TRY IT –
What you return must match the listing below line for line, minus its pictures.

RECORDED DATA –
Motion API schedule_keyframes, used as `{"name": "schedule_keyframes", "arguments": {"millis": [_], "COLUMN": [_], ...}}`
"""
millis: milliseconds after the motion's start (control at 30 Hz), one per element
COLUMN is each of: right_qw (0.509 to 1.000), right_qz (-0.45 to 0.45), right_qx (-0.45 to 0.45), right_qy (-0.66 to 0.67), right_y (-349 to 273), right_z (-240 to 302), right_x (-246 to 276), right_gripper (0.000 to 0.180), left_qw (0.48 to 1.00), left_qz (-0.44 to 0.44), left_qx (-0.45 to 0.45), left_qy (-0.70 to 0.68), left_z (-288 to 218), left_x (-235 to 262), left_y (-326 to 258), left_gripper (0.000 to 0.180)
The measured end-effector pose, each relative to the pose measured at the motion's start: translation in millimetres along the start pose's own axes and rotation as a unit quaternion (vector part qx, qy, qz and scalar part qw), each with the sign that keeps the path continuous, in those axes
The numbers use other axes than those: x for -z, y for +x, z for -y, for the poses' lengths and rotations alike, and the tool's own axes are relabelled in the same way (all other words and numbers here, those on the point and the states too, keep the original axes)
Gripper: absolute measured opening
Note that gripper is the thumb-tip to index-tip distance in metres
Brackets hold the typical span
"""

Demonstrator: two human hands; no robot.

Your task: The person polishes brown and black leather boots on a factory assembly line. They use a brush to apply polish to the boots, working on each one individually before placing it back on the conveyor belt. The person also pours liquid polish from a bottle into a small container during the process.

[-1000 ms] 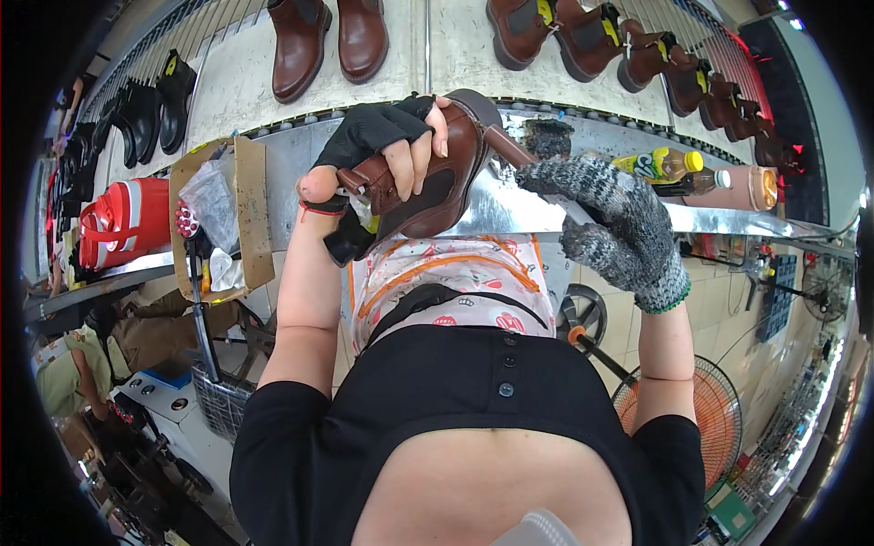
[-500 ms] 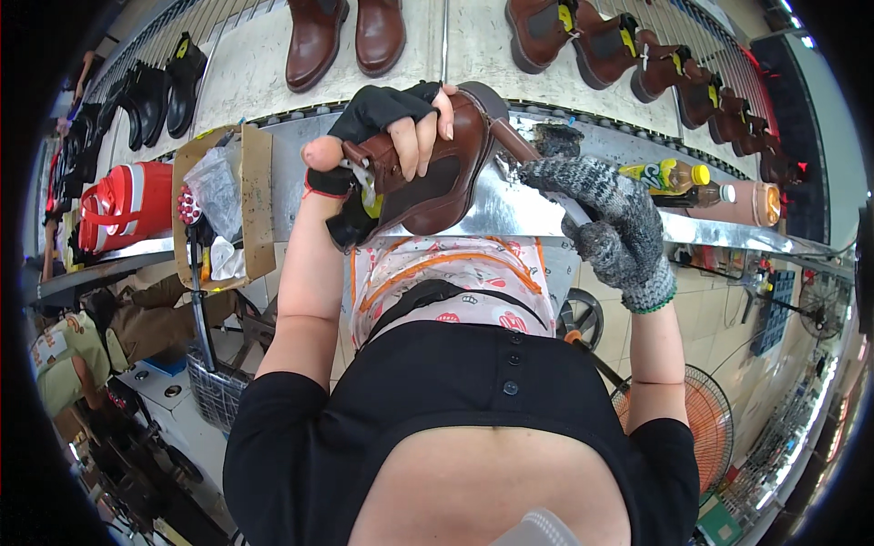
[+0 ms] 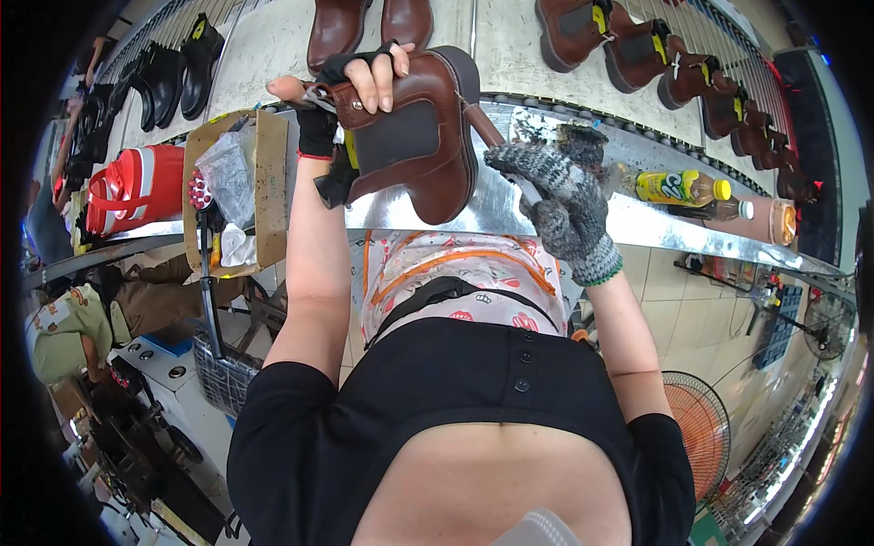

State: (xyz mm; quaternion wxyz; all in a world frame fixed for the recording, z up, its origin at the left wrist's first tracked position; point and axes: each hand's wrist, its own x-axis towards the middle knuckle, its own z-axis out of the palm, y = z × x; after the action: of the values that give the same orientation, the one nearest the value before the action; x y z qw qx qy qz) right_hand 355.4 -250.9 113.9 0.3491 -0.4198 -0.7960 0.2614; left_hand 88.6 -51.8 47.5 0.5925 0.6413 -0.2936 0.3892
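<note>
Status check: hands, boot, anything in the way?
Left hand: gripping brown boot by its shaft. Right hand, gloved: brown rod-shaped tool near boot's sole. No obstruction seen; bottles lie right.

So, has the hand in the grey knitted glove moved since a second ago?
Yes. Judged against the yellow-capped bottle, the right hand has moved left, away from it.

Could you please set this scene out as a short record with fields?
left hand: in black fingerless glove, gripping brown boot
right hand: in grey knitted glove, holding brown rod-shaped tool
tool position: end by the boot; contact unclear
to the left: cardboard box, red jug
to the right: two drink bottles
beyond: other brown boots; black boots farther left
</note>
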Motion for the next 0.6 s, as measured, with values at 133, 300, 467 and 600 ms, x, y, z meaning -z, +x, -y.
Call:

EXERCISE ANSWER –
Motion API schedule_keyframes, used as `{"name": "schedule_keyframes", "arguments": {"millis": [_], "COLUMN": [_], ...}}`
"""
millis: milliseconds after the motion's start (control at 30 Hz), one per element
COLUMN is each of: right_qw (0.509 to 1.000), right_qz (-0.45 to 0.45), right_qx (-0.45 to 0.45), right_qy (-0.66 to 0.67), right_y (-349 to 273), right_z (-240 to 302), right_x (-246 to 276), right_gripper (0.000 to 0.180), left_qw (0.48 to 1.00), left_qz (-0.44 to 0.44), left_qx (-0.45 to 0.45), left_qy (-0.70 to 0.68), left_z (-288 to 218), left_x (-235 to 262), left_y (-326 to 258), left_gripper (0.000 to 0.180)
The measured end-effector pose, each relative to the pose measured at the motion's start: translation in millimetres along the start pose's own axes and rotation as a unit quaternion (vector part qx, qy, qz and scalar part qw), each with the sign that keeps the path continuous, in those axes
The numbers use other axes than those: x for -z, y for +x, z for -y, for the poses' lengths and rotations alike, and the tool's own axes are relabelled in the same way (all other words and numbers here, those on the point and the states too, keep the original axes)
Gripper: absolute measured opening
Note that gripper is the thumb-tip to index-tip distance in metres
Brackets hold the typical span
"""

Demonstrator: two human hands; no robot.

Your task: The person polishes brown and black leather boots on a factory assembly line. They use a brush to apply polish to the boots, working on each one individually before placing it back on the conveyor belt. The person also pours liquid polish from a bottle into a small container during the process.

[-1000 ms] 
[-500 ms] 
[+0 ms] 

State: (xyz mm; quaternion wxyz; all in a world frame fixed for the recording, z up, its origin at the left wrist's first tracked position; point and axes: each hand's wrist, its own x-axis towards the middle knuckle, its own z-axis out of the palm, y = z × x; after the action: of the values that give the same orientation, the one nearest the value before the action; x y z qw qx qy qz) right_hand 355.4 -250.9 113.9 0.3491 -0.4198 -0.7960 0.2614; left_hand 88.6 -51.8 47.5 0.5925 0.6413 -0.2936 0.3892
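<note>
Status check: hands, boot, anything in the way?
Left hand: gripping brown boot by its shaft. Right hand, gloved: brown rod-shaped tool near boot's sole. No obstruction seen; bottles lie right.

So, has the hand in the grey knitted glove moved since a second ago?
Yes. Judged against the yellow-capped bottle, the right hand has moved left, away from it.

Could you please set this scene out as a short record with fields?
left hand: in black fingerless glove, gripping brown boot
right hand: in grey knitted glove, holding brown rod-shaped tool
tool position: end by the boot; contact unclear
to the left: cardboard box, red jug
to the right: two drink bottles
beyond: other brown boots; black boots farther left
</note>
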Motion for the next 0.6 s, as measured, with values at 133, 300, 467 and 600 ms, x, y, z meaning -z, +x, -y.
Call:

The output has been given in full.